Cassandra Dataset Manager¶
Cassandra Dataset Manager, (cdm) is a tool to make it simple to start learning Apache Cassandra or Datastax Enterprise (DSE). This utility will provide a framework for building and installing datasets, which can then be explored via cqlsh, DevCenter, and the Jupyter notebooks that are included with datasets. In short, the focus of this tool is on the following:
- Development of Datasets
- The CDM framework will provide a consistent experience for people interested in sharing public datasets.
- Installation of Datasets
- It should take 15 minutes or less for a user to go from “I want to learn” to “I’m looking at data”. The experience of loading sample data should be as simple as possible, with helpful error messages when things do go wrong or a requirement it not installed.

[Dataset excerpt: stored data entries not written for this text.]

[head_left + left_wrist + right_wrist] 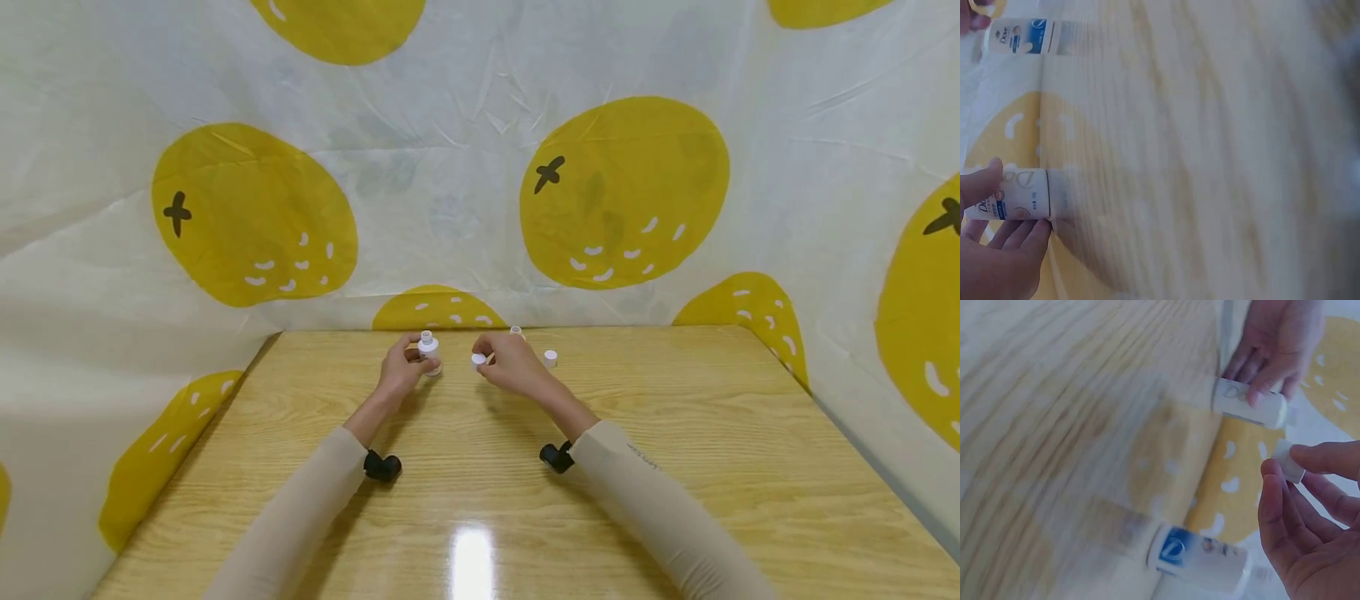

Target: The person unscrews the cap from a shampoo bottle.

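Note:
My left hand (401, 367) grips a small white bottle (428, 353) round its body, upright on the table and with its neck uncapped. Dove lettering shows on this bottle (1025, 194) in the left wrist view. Between thumb and fingers, my right hand (510, 363) pinches a white cap (478, 360), held apart from the bottle and to its right. Behind the right hand stands a second uncapped white bottle (516, 331), mostly hidden in the head view; its blue label (1174, 549) shows in the right wrist view.
Another white cap (551, 358) lies on the wooden table (465, 450), right of the right hand. A white cloth (442, 192) printed with yellow fruit hangs along the table's back edge and sides. Black wrist cameras (382, 465) sit at both sleeves.

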The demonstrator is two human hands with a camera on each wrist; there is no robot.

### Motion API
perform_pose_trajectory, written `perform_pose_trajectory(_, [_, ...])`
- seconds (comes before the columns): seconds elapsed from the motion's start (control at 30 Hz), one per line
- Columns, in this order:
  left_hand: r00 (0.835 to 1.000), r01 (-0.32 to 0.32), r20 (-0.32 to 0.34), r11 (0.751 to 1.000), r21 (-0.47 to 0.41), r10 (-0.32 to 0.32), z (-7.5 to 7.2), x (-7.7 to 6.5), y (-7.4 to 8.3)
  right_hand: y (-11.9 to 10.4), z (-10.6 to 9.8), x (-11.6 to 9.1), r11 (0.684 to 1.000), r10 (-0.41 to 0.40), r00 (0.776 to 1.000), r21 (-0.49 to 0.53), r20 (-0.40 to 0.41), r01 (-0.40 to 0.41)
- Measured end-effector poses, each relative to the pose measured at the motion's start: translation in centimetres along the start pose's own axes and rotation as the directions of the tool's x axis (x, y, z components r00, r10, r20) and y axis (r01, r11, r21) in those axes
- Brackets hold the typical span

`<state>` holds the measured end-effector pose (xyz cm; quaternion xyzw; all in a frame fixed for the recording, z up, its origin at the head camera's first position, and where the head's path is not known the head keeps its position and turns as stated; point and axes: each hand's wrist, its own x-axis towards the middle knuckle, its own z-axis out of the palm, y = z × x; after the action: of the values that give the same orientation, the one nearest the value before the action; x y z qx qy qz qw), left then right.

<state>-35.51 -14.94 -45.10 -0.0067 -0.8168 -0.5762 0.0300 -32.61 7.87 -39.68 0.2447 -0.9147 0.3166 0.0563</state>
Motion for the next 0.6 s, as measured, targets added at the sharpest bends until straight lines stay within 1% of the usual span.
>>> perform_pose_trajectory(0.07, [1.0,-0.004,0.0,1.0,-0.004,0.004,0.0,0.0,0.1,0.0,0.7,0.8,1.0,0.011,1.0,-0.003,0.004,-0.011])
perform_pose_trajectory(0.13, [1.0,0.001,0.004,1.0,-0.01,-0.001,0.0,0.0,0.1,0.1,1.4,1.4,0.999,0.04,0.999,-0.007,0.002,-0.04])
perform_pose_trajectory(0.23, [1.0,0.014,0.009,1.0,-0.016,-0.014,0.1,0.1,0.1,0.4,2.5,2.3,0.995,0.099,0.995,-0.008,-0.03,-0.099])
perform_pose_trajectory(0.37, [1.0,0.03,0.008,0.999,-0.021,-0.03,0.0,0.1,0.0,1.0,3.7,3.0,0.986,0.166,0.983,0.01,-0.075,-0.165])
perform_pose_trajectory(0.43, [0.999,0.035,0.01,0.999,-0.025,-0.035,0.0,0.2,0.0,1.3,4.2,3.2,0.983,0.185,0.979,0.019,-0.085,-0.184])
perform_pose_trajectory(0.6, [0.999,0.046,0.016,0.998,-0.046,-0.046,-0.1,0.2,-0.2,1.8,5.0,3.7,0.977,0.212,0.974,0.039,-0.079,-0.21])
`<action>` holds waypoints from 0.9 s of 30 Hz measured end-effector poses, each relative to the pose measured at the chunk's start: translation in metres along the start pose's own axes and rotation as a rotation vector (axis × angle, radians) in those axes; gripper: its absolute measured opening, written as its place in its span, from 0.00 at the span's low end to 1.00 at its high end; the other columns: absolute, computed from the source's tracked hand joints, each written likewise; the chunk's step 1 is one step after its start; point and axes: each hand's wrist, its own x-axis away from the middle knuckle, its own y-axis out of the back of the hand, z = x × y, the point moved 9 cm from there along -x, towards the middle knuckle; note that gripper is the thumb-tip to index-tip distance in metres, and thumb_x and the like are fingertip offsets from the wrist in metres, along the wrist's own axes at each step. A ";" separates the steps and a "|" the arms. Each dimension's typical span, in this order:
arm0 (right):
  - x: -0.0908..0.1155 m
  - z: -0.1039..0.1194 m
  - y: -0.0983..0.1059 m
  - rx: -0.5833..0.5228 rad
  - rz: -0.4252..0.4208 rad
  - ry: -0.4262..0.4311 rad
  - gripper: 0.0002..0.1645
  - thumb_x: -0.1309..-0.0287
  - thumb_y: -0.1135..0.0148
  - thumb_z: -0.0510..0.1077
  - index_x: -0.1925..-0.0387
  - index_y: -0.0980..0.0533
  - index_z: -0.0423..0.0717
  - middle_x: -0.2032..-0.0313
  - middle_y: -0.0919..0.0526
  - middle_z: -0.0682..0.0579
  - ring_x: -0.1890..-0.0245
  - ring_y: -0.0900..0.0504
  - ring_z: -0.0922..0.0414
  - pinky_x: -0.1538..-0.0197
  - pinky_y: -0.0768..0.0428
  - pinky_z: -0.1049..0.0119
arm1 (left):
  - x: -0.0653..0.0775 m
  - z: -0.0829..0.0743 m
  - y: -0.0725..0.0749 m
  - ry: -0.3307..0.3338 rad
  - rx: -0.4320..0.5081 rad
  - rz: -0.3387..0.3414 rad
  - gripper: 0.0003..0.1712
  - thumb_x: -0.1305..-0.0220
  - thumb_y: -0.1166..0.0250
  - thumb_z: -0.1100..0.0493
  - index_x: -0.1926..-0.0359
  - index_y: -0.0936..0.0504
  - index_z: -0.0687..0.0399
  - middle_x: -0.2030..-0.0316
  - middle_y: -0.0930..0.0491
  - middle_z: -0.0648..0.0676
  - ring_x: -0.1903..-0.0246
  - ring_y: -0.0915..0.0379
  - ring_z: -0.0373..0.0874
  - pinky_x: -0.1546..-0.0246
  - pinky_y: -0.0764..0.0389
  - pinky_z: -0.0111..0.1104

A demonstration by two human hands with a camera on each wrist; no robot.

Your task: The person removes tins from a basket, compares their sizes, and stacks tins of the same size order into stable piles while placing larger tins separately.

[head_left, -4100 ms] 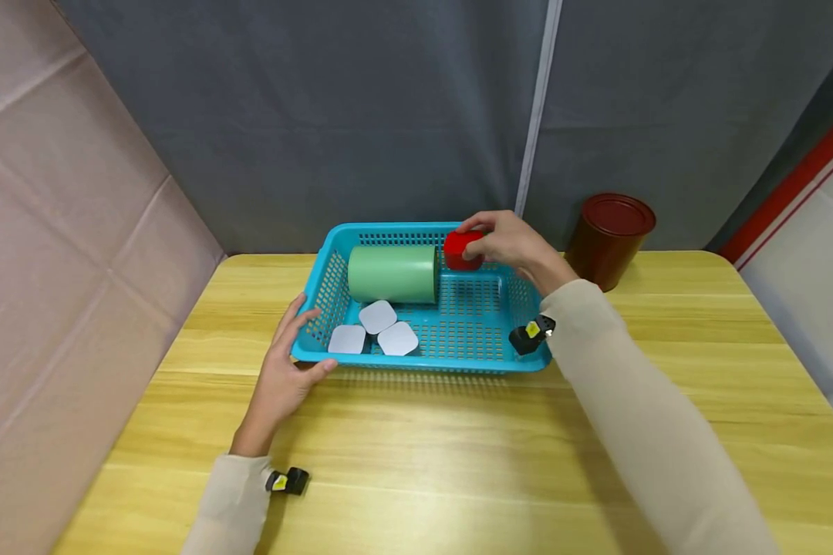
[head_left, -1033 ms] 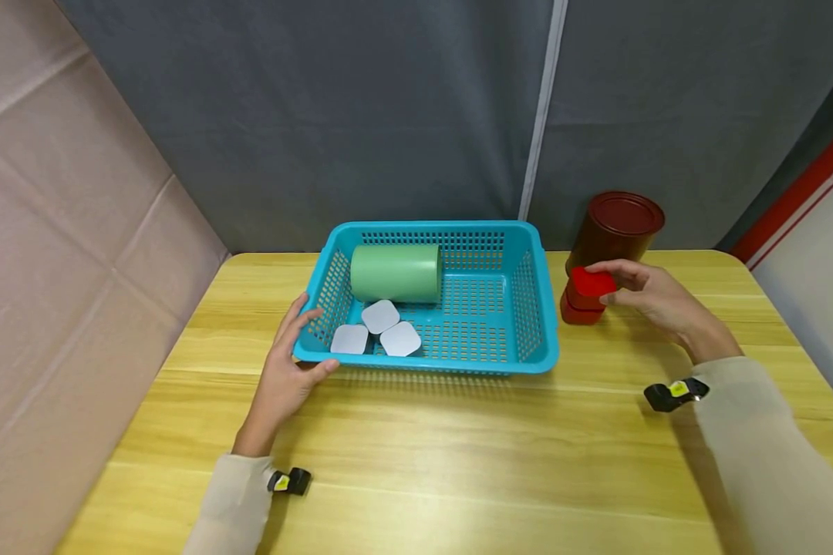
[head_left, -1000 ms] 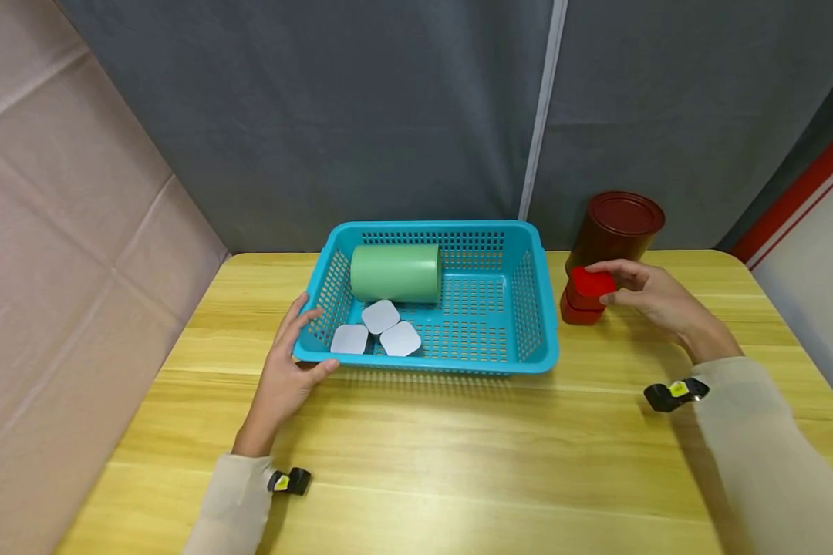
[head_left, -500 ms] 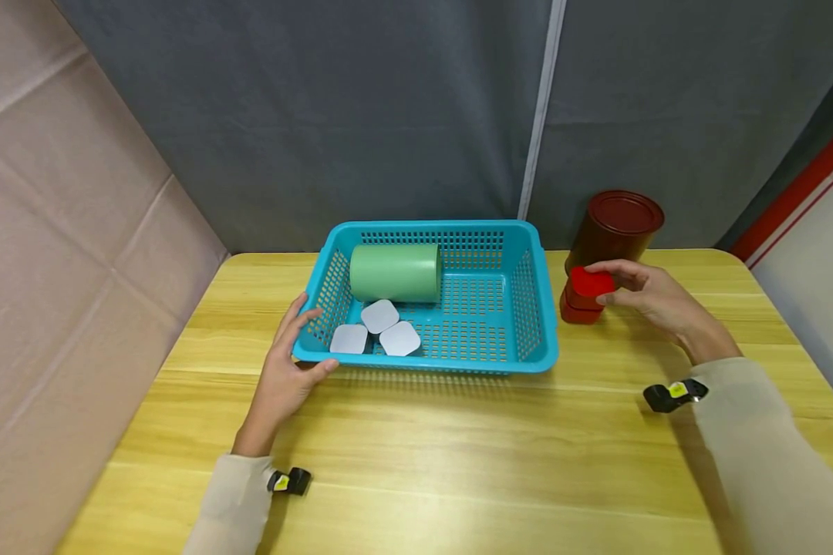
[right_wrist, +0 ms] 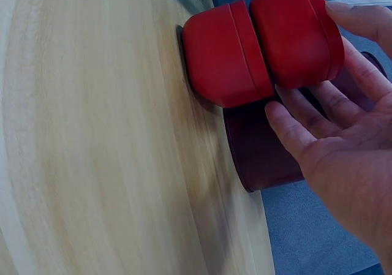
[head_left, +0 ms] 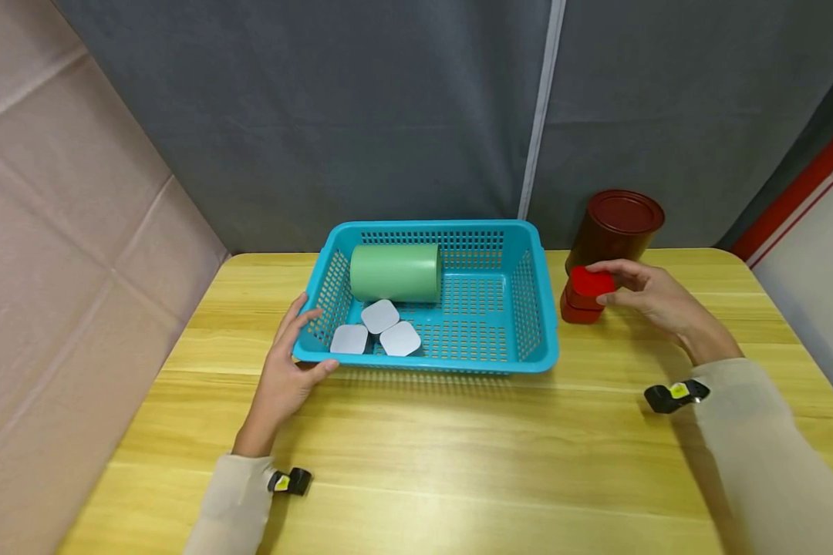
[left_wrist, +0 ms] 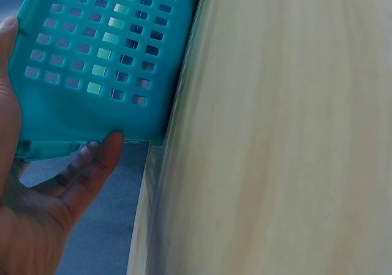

- Visual Learning via Examples
- Several tools, such as Jupyter and Zeppelin notebooks, provide an elegant means of teaching database and data model concepts by interweaving explanatory text and executable code. By providing stable datasets through CDM people can create tutorials, blog posts, videos, and code examples without having to worry about creating new data models every time.
Things this is not¶
- A bulk loader
- A way for you to manage your schema in your projects
Want to get up and running? See the QuickStart
User Documentation¶
QuickStart¶
Make sure you have either open source Cassandra (2.1 or later) or DataStax Enterprise (4.8 or greater) installed.
Getting up and running with CDM is simple. In a virtualenv, run the following:
pip install cassandra-dataset-manager
You’ll have a command line utility, cdm
, installed in your virtualenv’s bin directory. Update your local dataset list, then install the movielens-small dataset:
cdm update
cdm install movielens-small
You now have the movielens-small dataset installed in your local cassandra cluster.
Next, type cqlsh to start working with the Cassandra shell.
Once cqlsh starts, type use movielens_small then desc tables to see all the tables in the schema. Type the following to read some data:
Usage¶
Installing the cdm package will set up a cdm
executable.
Installing Datasets¶
cdm list
will provide a list of installable datasets and their descriptions.
cdm install <dataset>
will install a specific dataset. Future versions will include support for DSE Search and DSE Graph.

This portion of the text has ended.